Catarina alerta Costa: "Ficar à espera de ventos bons de Bruxelas ou Berlim é perigoso"

Porta-voz nacional do Bloco abre X Convenção com um discurso de balanço dos últimos dois anos do partido e avisando que a esquerda tem de ter uma resposta forte à crise europeia

Catarina Martins abriu este sábado a X Convenção Nacional do Bloco de Esquerda (BE) vincando que a esquerda tem uma palavra a dizer na resposta à crise da União Europeia e deixou o alerta de que esperar por mudanças num espaço comunitário em acelerada degradação pode ser não só irresponsável como perigoso.

Questionando "o que resta hoje da União Europeia", a porta-voz nacional do Bloco sublinhou a "ruinosa resposta à crise financeira, depois das troikas", "a capitulação imposta à governação à esquerda na Grécia, face à complacência europeia com os muros e a xenofobia, olhando a crise de direitos básicos dos refugiados" e ainda "o vergonhoso acordo com a Turquia, depois do referendo no Reino Unido pela saída da União". "Tem ainda sentido a esquerda posicionar-se no espaço da disputa pela miragem de uma Europa imaginária e bondosa, que quisesse ser social e democrática, cada vez mais distante da realidade dos tratados e dos poderes fáticos?", interrogou, numa incursão por aquele que será um dos temas mais presentes na reunião magna: a Europa.

E Catarina tratou logo de responder. Com renovadas perguntas: "Ou não teremos nós de responder já sobre qual é o papel da esquerda face à degradação da União Europeia a que estamos a assistir agora?"

Por isso, fez soar o alerta para a esquerda nacional, num nítido alerta ao PS e ao seu maior otimismo perante as instituições comunitárias. "Preparar as respostas que contam para as lutas mais duras é a nossa tarefa nesta Convenção. A política que responde pelo seu país tem de preparar todos os cenários. Ficar à espera de ventos bons de Bruxelas ou Berlim não é só irrealista. É perigoso", atirou, na linha das declarações que tem feito nos últimos tempos - e ciente de que a Europa é uma das linhas que separa os elementos da "geringonça".

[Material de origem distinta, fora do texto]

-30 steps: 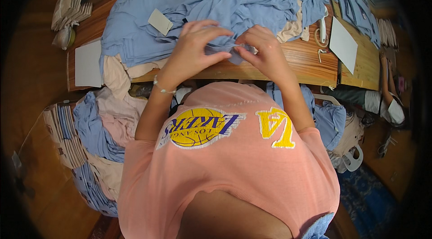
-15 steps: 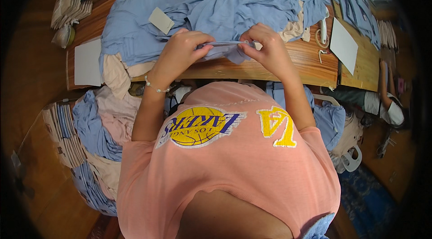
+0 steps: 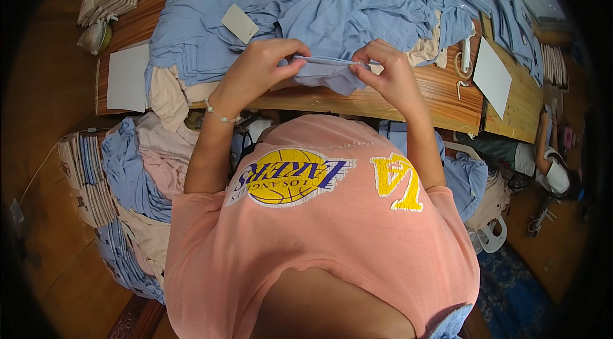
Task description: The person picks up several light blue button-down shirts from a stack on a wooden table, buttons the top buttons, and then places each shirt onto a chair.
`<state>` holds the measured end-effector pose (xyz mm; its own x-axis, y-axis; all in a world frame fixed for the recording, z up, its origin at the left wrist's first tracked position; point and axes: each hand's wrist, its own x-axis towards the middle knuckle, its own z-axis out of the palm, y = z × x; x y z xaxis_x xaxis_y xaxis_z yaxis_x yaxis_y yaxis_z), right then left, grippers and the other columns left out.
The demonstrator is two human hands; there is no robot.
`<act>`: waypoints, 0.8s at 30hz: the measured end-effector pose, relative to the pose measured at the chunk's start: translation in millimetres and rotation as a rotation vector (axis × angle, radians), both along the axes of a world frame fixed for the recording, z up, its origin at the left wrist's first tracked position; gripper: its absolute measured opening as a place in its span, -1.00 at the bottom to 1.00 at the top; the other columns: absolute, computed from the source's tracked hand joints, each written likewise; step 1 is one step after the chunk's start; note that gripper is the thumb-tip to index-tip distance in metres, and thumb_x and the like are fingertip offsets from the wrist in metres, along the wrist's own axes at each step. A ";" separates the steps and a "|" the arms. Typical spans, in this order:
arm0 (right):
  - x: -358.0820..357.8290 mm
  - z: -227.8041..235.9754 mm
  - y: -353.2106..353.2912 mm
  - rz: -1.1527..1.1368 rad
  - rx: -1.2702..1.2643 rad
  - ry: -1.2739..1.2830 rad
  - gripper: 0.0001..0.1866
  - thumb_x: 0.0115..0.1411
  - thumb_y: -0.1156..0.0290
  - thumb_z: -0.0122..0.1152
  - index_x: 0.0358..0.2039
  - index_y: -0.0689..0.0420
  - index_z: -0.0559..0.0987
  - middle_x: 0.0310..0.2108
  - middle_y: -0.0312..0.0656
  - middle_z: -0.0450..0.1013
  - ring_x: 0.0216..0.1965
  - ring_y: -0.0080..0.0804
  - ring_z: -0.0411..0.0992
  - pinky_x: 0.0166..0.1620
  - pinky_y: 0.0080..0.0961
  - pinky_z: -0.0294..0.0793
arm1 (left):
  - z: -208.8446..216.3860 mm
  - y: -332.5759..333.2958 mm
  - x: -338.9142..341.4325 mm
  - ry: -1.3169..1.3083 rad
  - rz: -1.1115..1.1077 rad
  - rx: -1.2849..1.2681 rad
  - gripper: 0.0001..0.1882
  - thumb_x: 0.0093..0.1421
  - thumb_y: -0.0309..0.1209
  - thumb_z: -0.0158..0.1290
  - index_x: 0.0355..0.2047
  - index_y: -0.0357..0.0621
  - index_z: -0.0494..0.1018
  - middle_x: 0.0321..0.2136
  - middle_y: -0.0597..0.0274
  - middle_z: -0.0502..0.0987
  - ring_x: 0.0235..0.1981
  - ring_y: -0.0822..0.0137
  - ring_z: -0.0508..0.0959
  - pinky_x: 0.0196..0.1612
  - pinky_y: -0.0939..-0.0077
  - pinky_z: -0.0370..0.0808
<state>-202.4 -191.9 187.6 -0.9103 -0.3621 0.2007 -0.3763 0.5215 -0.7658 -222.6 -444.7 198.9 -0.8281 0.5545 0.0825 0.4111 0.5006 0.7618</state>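
Left hand (image 3: 260, 68) has closed since a second ago: its grip pinches one end of the upper edge of the blue cloth (image 3: 329, 73), the right hand (image 3: 391, 69) the other. Between them this edge runs crosswise, near the surface's front edge.
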 end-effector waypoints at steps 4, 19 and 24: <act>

"Enquanto esperamos o que não vem, o sistema financeiro nacional degrada-se e consigo degrada a economia. Portugal perde centros de decisão e, portanto, soberania e capacidade de escolha e continua a destruir emprego. As fundações da democracia - direitos sociais, direitos laborais, onde assenta a liberdade - são destruídas. Se esperarmos o que não vem, seremos confrontados com novas e maiores crises financeiras à escala europeia, crescente xenofobia, catástrofe humanitária", reforçou.

Porém, na intervenção que durou cerca de 25 minutos num pavilhão do Casal Vistoso ainda longe de estar preenchido, a líder bloquista também apontou para dentro. Mergulhou numa comparação entre a realidade do Bloco há dois anos (quando decorreu a última Convenção) e recordou o percurso que foi trilhado para que hoje o suporte uma maioria parlamentar e puxou dos galões para salientar o que poderia ser diferente caso a expressão eleitoral do partido fosse outra.

Depois de elencar várias das medidas já postas em marcha nos primeiros meses de Governo PS por iniciativa ou interferência do Bloco - como o aumento mais acelerado do salário mínimo, o descongelamento das pensões, a reposição de prestações sociais ou o alargamento da tarifa social de energia -, Catarina avisou ao que vem: "E é só o início. O Bloco teve 10% nas eleições, determinamos a maioria mas não temos ainda a força para fazer o Governo. Tivesse o Bloco tido mais força e o Banif não tinha sido entregue ao Santander."

No mesmo registo, continuou: "Tivesse o Bloco mais força e o governador do Banco de Portugal não continuava a assustar o país com ameaças de colapso bancário umas atrás das outras. Tivesse o Bloco mais força e Portugal não tinha assinado com a Turquia a vergonha do acordo anti-humanitário que é o contrário do que a Europa tinha que fazer."